Square Inc. processes card payments through its Square Register software, on smartphones and iPads, so you don't need a physical cash register. Square charges 2.75 percent from each purchase, which is competitive with what the big credit- and debit-card networks charge merchants to clear customer purchases.

Records from all those payments give Square the kind of cash-flow information that bankers rely on to determine if a business is creditworthy.

"So with extreme confidence we can advance them some capital - say $5,000 for a new location or a new salon chair or a new employee or some marketing - and know that it will be returned," Dorsey said. "They get an e-mail, they tap one button, the money goes into their account the next business day."

That loan is paid back to Square with fees, as it collects a part of the retailer's future smartphone-based payments.

No paperwork, no collateral, no weeks waiting. Square says it has made $50 million in Square Capital loans and has arranged to finance hundreds of millions more.
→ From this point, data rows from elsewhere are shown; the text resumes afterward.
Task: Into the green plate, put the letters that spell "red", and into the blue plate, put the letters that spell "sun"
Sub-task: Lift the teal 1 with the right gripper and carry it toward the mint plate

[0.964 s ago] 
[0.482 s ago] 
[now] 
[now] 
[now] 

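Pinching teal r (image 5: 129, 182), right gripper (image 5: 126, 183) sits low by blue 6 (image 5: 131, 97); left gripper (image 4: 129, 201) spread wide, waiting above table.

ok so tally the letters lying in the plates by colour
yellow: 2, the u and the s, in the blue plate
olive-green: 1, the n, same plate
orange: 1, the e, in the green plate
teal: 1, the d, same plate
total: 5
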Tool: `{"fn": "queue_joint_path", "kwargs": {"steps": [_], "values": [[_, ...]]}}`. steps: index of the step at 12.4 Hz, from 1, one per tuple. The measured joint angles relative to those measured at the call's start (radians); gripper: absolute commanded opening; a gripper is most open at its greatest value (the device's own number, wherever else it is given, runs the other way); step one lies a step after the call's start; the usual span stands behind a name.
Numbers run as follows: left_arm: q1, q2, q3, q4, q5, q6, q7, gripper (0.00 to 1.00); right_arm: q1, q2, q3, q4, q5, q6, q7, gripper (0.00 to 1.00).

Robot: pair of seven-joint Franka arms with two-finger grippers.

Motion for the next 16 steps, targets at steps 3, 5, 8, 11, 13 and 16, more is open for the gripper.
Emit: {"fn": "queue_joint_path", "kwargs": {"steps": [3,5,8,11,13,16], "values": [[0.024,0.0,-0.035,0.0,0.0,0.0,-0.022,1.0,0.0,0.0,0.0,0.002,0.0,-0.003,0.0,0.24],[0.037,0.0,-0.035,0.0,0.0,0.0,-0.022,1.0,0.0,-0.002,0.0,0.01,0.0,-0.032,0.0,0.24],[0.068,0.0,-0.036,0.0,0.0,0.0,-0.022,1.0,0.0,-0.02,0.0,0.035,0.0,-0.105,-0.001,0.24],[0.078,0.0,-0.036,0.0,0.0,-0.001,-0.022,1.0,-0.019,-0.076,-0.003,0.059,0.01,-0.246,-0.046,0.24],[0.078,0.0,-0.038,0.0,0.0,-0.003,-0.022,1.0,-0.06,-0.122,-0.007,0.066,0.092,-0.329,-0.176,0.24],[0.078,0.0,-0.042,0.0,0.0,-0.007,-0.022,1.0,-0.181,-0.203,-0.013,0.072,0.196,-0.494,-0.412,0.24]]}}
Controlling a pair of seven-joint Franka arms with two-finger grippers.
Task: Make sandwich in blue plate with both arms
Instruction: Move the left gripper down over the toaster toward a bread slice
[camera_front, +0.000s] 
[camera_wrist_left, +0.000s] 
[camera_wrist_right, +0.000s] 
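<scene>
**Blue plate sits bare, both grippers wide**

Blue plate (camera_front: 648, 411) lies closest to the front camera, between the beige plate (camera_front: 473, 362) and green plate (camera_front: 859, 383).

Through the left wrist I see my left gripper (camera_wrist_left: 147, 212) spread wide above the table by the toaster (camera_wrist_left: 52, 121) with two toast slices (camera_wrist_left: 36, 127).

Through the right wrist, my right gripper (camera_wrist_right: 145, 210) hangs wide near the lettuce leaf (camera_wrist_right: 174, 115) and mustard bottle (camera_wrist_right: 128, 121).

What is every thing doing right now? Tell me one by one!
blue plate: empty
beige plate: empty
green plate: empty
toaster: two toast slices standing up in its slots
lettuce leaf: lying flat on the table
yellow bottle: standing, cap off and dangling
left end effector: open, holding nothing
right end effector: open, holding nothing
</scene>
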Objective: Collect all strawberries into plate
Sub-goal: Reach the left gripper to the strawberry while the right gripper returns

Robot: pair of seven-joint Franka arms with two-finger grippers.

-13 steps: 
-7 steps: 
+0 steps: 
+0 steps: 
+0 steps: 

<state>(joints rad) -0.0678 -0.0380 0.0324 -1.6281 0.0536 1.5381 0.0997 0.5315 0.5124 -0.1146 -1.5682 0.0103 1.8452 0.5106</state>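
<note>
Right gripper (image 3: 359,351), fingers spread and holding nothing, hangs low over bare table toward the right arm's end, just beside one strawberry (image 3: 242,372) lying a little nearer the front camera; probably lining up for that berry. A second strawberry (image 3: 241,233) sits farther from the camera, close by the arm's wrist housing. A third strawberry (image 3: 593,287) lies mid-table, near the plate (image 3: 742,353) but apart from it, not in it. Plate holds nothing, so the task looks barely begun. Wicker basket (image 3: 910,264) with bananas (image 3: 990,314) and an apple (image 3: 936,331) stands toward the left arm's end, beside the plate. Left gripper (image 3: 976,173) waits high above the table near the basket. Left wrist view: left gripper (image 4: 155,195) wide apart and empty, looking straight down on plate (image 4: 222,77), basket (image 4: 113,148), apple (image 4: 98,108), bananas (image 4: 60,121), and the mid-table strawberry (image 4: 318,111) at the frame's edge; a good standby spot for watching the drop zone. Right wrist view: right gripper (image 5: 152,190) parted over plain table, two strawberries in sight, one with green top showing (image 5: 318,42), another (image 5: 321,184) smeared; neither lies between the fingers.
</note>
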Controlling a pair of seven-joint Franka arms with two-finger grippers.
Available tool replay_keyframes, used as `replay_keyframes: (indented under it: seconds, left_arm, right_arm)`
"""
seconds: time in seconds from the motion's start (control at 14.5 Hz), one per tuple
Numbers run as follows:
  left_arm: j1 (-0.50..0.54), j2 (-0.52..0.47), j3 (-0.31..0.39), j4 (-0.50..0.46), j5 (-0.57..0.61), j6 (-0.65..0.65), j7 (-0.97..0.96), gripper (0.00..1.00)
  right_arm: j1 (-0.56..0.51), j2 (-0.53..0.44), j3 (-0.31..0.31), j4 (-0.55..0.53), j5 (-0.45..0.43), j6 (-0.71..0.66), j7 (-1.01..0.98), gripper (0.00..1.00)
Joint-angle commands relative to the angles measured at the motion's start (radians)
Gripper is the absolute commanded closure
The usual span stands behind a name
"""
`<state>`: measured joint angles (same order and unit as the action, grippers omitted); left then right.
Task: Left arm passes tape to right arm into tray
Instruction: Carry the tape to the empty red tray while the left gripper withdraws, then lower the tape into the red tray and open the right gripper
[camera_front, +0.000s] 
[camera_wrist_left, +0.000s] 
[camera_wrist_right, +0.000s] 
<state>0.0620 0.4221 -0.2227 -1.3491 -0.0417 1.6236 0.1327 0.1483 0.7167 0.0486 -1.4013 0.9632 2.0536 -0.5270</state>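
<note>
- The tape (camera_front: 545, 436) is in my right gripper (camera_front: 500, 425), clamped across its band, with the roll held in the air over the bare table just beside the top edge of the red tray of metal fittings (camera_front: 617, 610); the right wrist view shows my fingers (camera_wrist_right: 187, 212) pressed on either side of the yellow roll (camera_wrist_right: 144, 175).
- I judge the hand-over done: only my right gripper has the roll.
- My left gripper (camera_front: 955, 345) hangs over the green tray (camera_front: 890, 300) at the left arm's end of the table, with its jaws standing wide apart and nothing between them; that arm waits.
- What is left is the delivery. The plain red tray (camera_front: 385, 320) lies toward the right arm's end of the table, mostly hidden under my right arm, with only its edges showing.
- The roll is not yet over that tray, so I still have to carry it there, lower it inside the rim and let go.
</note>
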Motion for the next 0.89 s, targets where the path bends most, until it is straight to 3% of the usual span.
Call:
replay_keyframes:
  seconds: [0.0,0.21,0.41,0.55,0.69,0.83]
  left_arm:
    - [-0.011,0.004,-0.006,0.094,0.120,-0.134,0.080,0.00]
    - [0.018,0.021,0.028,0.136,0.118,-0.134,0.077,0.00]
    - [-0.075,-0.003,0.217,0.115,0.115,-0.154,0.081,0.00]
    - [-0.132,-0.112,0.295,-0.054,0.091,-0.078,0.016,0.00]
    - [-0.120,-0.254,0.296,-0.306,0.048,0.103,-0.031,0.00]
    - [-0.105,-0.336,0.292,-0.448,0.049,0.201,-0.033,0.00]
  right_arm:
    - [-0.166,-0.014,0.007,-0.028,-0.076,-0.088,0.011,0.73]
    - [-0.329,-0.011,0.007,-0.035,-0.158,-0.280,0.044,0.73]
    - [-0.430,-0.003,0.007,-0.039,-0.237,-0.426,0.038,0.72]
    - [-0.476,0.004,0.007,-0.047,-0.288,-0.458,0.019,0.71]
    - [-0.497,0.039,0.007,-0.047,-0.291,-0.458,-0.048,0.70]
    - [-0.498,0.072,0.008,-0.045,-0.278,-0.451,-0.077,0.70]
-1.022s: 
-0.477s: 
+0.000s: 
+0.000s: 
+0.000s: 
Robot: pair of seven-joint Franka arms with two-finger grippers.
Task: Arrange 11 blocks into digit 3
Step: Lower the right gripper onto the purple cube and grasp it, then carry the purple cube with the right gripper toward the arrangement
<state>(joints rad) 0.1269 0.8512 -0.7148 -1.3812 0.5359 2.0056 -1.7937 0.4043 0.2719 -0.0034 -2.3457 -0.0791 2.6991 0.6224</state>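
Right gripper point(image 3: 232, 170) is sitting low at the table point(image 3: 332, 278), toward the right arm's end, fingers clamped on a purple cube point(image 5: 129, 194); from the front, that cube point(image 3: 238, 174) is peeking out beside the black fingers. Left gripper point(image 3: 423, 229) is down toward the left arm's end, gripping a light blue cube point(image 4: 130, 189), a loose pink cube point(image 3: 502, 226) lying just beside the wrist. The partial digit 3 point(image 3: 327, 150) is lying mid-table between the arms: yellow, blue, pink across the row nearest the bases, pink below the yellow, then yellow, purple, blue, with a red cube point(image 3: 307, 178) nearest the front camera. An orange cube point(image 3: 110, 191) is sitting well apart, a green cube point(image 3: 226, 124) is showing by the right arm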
The typical loan is repaid in 10 months.

Are systems such as Square Capital the future of small-business finance?

"Dorsey has ushered in a revolution," said Jim Shanahan, founder of Prepadian Inc. and based in Landenberg, Chester County. "Mobile point-of-sale systems are taking over."

But software-based loan systems are becoming "a very crowded field," warns Ami Kassar, head of MultiFunding L.L.C., an online small-business loan brokerage based in Ambler. He wants evidence that lenders such as Square Capital are actually bringing costs down.

Square says charges vary; a $10,000 advance might cost $1,000 in fees. There are other costs to compare, says Dorsey: "There's the cost of time."

The equation works for HubBub's Crockett. He says Square Capital helped him instantly finance a new catering business. It also gave him cash to fund a quick decision to buy enough iconic red coffee cups to drop the cost to a dime a cup (you need to buy 50,000 at a time to get that price), instead of the 45 cents a cup he had been paying for a single case of 1,000 cups.

Square says it supplies its smartphone payments system to merchants at no charge, and throws in free analytics that track costs and help determine staffing levels.

"We run our whole point-of-sale operation through Square Register," Crockett said. "You can access it all through my computer at home."

Dorsey says Square clients include Whole Foods, Uniqlo clothing, and other millennial-focused companies. He says his goal is to replace cash registers in every store in America.